Copy out the data exactly as it appears, without a single image.

*** DATA BELOW Section Begins ***

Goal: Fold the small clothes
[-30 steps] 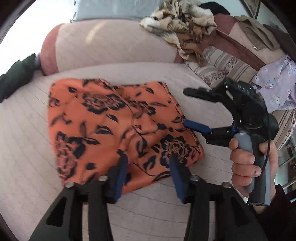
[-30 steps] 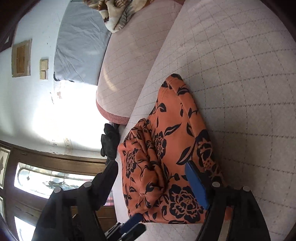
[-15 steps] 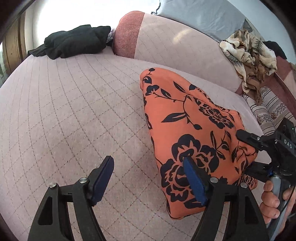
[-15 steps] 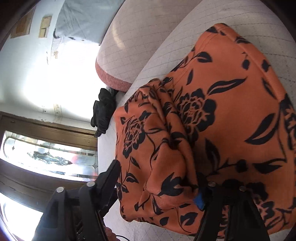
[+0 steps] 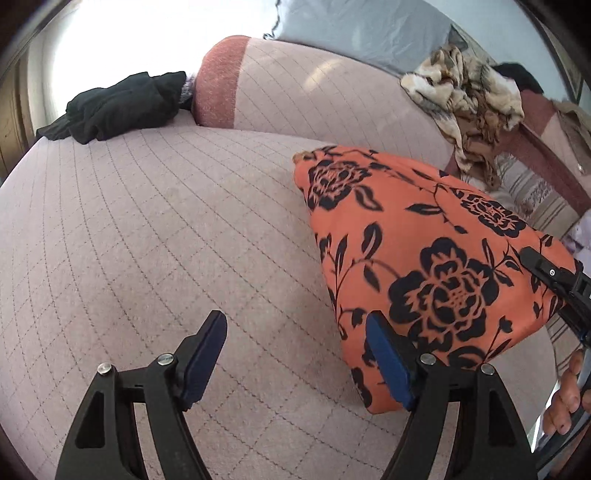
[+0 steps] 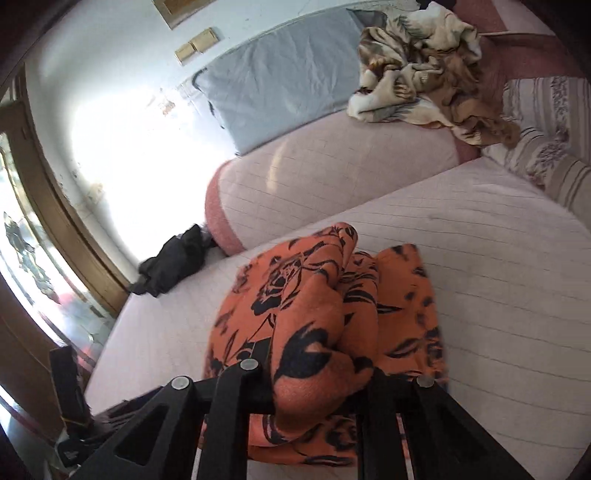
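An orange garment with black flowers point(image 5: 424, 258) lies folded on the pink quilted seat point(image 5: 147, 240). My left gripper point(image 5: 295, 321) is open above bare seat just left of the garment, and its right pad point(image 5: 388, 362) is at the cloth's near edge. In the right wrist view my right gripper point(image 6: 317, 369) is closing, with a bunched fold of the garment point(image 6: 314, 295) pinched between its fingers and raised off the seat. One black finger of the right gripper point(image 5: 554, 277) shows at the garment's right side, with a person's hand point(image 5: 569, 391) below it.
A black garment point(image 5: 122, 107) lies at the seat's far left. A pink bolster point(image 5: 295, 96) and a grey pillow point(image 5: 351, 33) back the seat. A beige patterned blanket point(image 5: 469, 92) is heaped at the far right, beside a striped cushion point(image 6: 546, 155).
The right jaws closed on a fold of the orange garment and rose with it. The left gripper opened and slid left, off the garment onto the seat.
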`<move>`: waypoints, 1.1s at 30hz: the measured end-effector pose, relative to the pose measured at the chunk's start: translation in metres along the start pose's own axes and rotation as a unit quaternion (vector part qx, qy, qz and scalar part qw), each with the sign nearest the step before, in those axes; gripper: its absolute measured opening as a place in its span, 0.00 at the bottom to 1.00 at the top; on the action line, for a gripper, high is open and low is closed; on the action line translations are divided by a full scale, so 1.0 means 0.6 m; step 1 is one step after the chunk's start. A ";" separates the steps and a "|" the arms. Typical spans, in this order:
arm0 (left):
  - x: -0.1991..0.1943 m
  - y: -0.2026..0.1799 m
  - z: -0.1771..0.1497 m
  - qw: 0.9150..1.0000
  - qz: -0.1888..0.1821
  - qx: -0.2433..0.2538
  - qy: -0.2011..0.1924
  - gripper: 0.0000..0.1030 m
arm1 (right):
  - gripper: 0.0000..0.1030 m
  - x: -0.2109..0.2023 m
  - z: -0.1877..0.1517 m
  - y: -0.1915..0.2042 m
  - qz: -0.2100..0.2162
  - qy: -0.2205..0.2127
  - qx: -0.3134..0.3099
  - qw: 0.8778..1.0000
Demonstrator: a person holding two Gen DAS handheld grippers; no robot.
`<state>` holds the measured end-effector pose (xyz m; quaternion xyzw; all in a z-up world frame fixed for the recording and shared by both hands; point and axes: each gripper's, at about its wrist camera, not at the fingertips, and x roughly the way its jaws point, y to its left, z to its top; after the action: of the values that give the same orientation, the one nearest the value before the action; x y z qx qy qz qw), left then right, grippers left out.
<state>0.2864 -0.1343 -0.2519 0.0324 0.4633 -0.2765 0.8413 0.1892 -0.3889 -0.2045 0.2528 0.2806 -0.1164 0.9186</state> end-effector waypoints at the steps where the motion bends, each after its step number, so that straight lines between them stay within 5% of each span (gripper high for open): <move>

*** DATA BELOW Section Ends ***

FINISHED TASK
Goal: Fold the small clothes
[-30 steps] 
[-30 steps] 
[-15 steps] 
[-15 steps] 
[+0 steps] 
[+0 steps] 
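An orange garment with black flowers point(image 5: 424, 258) lies folded on the pink quilted seat point(image 5: 147, 240). My left gripper point(image 5: 295, 321) is open above bare seat just left of the garment, and its right pad point(image 5: 388, 362) is at the cloth's near edge. In the right wrist view my right gripper point(image 6: 317, 369) is closing, with a bunched fold of the garment point(image 6: 314, 295) pinched between its fingers and raised off the seat. One black finger of the right gripper point(image 5: 554, 277) shows at the garment's right side, with a person's hand point(image 5: 569, 391) below it.
A black garment point(image 5: 122, 107) lies at the seat's far left. A pink bolster point(image 5: 295, 96) and a grey pillow point(image 5: 351, 33) back the seat. A beige patterned blanket point(image 5: 469, 92) is heaped at the far right, beside a striped cushion point(image 6: 546, 155).
The right jaws closed on a fold of the orange garment and rose with it. The left gripper opened and slid left, off the garment onto the seat.
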`<move>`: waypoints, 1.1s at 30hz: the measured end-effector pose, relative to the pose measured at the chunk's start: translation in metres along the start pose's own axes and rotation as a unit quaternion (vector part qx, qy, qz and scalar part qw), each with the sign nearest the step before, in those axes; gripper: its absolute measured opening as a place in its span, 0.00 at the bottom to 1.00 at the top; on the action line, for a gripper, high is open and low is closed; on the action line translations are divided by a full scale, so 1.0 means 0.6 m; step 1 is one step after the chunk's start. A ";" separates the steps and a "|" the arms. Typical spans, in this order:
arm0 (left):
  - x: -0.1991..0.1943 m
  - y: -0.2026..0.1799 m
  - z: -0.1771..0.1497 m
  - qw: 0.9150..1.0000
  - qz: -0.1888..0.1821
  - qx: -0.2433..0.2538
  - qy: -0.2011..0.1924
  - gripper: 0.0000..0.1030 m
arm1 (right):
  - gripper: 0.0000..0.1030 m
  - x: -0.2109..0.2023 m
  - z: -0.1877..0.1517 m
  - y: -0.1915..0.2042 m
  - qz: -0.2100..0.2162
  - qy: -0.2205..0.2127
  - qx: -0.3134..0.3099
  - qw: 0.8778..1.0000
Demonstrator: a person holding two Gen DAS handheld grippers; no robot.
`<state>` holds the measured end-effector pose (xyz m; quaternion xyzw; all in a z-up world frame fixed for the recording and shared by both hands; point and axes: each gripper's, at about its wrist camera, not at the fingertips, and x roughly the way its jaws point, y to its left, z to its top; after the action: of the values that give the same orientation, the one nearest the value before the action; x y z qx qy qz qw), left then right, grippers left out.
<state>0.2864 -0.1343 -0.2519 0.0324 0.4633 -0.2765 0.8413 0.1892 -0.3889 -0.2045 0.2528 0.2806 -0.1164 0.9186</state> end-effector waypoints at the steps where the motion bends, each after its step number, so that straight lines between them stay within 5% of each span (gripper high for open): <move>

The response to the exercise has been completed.